- _YOUR TASK_
Give again, word for word, every line in the entries below from the line with "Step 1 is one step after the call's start" up to and including the line with "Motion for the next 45", and no other line.

- _PROVIDED DATA_
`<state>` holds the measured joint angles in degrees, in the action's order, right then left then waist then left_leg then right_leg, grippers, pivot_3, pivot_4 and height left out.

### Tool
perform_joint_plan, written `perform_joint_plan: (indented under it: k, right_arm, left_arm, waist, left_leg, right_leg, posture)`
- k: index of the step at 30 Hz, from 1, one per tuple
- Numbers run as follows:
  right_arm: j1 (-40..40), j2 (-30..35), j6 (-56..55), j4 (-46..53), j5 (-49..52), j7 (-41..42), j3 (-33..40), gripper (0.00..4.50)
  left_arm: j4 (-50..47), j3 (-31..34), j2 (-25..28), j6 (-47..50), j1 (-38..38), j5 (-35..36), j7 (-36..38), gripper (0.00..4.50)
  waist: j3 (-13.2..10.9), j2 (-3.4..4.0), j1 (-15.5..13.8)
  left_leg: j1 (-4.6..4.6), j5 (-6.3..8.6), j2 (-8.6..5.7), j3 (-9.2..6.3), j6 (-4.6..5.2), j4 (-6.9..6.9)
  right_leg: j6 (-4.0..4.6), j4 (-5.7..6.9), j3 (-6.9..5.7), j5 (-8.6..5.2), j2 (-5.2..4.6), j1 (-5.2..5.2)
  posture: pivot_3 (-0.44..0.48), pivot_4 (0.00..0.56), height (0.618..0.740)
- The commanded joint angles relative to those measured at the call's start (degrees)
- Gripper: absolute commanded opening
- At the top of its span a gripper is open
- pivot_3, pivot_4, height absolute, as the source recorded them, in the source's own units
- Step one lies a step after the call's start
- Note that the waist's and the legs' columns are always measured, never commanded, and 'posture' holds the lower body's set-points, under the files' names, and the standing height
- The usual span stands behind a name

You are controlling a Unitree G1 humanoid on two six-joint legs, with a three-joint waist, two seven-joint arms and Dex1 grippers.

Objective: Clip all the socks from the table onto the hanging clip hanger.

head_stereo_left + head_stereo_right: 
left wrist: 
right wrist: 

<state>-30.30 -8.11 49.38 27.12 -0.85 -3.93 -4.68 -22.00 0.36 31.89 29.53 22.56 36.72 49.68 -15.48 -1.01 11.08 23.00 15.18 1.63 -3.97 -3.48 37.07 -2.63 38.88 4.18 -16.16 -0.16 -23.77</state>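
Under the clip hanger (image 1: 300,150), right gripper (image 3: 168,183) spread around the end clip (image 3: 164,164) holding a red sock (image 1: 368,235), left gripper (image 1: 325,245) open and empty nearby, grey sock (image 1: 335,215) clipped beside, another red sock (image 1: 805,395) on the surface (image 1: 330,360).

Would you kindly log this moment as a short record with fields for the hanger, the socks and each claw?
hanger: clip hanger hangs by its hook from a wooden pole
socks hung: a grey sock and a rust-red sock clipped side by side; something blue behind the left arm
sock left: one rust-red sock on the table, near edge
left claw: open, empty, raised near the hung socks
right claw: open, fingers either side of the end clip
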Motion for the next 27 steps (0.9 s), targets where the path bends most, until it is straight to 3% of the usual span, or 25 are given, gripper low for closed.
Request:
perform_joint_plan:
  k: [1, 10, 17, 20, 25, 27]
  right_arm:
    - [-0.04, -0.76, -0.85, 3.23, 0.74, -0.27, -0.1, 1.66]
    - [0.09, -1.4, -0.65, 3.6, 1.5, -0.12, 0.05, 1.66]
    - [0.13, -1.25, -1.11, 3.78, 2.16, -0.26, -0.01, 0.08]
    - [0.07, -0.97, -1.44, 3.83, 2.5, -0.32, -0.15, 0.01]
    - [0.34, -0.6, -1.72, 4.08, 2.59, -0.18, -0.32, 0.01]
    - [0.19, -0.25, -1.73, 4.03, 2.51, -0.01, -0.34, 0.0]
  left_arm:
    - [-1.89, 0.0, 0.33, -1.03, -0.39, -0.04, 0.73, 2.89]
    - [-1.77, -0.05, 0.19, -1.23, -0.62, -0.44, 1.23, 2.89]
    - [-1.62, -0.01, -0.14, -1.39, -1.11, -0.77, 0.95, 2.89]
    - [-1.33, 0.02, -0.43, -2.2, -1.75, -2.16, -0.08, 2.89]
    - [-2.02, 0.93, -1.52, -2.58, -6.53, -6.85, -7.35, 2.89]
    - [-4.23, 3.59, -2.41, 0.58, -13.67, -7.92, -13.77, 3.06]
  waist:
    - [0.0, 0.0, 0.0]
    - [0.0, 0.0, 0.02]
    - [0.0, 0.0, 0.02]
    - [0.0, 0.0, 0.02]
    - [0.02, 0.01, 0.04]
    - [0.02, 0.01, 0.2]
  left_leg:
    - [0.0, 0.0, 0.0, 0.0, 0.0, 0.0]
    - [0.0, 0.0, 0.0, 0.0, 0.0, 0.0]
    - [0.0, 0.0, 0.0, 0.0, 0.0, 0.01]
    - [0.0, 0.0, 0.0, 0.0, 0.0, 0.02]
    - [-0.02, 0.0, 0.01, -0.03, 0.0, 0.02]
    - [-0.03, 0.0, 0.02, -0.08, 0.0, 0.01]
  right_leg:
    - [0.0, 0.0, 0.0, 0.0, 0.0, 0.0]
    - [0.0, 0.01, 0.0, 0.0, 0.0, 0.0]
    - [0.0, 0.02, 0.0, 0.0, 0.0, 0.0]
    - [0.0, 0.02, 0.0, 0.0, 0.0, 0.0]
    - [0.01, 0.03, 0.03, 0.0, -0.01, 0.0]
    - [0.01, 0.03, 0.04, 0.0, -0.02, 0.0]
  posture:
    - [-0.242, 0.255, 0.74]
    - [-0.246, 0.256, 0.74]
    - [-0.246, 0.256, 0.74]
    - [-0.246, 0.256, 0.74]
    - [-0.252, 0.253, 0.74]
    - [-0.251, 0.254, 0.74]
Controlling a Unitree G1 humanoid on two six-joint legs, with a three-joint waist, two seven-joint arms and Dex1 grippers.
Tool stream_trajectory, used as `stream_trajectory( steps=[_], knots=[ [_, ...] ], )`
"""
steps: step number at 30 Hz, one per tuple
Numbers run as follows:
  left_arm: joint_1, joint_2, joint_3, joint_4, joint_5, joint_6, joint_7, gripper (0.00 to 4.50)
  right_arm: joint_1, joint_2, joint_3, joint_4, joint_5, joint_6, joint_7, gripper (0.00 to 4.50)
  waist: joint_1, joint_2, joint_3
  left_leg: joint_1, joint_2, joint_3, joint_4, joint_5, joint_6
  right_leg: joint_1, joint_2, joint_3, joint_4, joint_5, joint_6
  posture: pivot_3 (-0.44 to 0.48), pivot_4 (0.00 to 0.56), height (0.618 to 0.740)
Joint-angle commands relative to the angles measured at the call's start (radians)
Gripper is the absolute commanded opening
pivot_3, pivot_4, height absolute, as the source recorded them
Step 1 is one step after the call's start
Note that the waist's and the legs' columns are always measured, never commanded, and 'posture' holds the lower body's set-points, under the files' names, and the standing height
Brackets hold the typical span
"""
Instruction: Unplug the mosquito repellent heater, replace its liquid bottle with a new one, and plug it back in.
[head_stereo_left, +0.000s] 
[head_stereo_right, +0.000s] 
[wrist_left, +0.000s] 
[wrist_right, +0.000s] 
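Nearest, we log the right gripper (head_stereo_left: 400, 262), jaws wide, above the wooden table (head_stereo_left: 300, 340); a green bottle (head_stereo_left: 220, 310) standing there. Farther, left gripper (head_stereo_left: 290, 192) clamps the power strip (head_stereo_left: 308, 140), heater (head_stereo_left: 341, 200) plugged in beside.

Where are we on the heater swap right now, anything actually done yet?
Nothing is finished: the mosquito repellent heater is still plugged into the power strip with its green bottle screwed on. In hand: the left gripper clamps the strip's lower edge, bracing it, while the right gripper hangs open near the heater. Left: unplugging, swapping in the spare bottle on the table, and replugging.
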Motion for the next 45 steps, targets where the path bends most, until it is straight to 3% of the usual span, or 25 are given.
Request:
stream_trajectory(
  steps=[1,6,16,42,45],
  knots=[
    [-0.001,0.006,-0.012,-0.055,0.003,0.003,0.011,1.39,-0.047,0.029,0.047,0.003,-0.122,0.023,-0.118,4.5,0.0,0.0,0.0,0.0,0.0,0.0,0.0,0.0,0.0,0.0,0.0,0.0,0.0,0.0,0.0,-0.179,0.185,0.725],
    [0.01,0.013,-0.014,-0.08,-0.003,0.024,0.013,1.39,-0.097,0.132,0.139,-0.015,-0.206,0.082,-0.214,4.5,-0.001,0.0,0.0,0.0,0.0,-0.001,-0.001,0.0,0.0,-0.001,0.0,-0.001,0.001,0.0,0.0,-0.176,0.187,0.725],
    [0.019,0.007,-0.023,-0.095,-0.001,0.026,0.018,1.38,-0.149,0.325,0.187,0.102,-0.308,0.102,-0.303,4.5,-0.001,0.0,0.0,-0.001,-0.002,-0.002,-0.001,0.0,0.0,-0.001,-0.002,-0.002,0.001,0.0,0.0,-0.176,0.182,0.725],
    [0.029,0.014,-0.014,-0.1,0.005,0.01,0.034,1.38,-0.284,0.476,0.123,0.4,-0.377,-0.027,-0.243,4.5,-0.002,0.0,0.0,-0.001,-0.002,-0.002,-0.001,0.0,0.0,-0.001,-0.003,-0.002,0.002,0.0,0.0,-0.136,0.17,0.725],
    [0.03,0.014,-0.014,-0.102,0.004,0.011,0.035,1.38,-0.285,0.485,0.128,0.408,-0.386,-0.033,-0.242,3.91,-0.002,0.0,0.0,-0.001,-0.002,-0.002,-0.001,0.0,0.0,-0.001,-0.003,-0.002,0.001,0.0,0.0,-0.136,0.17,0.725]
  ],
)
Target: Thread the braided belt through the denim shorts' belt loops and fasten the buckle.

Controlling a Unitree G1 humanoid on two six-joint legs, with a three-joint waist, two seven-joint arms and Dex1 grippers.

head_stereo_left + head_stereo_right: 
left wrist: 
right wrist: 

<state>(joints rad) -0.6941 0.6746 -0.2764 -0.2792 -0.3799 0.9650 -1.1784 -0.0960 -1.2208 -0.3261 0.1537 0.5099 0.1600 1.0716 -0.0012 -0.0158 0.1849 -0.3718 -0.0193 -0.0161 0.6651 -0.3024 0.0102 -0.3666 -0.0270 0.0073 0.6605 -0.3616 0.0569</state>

- _WRITTEN SOLUTION_
Step 1 is one step after the call's start
Note that the waist's and the legs' columns are always measured, never commanded, and 'posture' holds the lower body's set-points, under the files' names, and the standing height
Brackets hold the typical span
"""
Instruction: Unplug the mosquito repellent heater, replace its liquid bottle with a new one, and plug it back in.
[head_stereo_left, +0.000s] 
[head_stereo_right, +0.000s] 
[wrist_left, +0.000s] 
[wrist_right, +0.000s] 
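Nearest, we log the right gripper (head_stereo_left: 400, 262), jaws wide, above the wooden table (head_stereo_left: 300, 340); a green bottle (head_stereo_left: 220, 310) standing there. Farther, left gripper (head_stereo_left: 290, 192) clamps the power strip (head_stereo_left: 308, 140), heater (head_stereo_left: 341, 200) plugged in beside.

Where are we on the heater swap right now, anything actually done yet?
Nothing is finished: the mosquito repellent heater is still plugged into the power strip with its green bottle screwed on. In hand: the left gripper clamps the strip's lower edge, bracing it, while the right gripper hangs open near the heater. Left: unplugging, swapping in the spare bottle on the table, and replugging.
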Motion for the next 45 steps, targets where the path bends most, until it is straight to 3% of the usual span, or 25 are given.

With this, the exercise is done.